DESCRIPTION OF THE TASK
Your task is to gather the lines below that hold the string "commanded".

· · · ·

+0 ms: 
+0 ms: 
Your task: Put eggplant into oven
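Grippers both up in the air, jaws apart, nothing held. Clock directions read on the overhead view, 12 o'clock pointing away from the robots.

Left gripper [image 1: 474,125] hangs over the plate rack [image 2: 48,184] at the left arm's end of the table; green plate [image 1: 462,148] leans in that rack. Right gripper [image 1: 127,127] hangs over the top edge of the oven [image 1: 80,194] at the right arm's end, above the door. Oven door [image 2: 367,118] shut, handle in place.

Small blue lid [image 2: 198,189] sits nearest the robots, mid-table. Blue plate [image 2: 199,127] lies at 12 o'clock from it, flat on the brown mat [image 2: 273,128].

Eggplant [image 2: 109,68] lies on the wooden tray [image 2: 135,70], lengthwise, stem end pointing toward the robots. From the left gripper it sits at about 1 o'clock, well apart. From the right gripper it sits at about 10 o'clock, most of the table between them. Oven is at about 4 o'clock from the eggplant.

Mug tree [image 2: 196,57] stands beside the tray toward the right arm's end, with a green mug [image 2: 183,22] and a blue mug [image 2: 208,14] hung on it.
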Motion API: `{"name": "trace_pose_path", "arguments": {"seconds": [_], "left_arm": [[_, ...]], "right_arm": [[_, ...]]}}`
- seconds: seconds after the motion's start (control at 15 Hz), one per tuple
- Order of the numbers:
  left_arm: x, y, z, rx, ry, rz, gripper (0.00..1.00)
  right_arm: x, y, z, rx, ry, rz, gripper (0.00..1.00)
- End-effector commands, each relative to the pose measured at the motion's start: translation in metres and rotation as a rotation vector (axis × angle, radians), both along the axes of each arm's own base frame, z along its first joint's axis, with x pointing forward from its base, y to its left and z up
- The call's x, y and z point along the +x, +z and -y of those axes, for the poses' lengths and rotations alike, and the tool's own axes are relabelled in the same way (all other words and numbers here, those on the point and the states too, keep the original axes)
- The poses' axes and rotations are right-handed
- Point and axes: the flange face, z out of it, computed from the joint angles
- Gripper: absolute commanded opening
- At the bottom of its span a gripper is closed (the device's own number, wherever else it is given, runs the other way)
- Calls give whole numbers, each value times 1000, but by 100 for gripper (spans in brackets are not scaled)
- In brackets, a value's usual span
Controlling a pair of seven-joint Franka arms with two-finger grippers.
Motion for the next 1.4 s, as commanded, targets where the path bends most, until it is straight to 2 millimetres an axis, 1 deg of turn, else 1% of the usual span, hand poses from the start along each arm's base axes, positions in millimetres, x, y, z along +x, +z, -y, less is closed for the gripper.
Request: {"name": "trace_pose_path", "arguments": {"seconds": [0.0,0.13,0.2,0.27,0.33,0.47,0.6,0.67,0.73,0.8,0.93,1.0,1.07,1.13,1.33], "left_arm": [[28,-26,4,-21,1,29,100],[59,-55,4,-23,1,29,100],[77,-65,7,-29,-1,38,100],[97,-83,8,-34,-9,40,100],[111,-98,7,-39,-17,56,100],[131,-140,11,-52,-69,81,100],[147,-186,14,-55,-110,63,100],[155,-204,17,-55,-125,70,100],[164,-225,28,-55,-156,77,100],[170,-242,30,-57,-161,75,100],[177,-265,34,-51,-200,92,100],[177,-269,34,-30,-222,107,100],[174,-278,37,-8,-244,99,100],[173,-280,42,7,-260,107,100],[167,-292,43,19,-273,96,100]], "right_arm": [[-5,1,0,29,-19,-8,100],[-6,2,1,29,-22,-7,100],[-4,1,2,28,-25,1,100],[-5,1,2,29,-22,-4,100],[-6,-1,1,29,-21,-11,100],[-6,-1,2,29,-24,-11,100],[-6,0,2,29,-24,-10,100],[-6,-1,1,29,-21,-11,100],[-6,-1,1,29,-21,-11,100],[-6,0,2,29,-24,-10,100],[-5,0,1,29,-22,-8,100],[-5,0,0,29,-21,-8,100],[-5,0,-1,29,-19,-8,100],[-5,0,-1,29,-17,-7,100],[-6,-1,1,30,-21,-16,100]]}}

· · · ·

RESULT OF THIS TASK
- Gripper: absolute commanded opening
Motion for the next 1.4 s, as commanded, targets where the path bends most, until it is straight to 2 millimetres an axis, 1 deg of turn, else 1% of the usual span, hand poses from the start along each arm's base axes, positions in millimetres, x, y, z along +x, +z, -y, less is closed for the gripper.

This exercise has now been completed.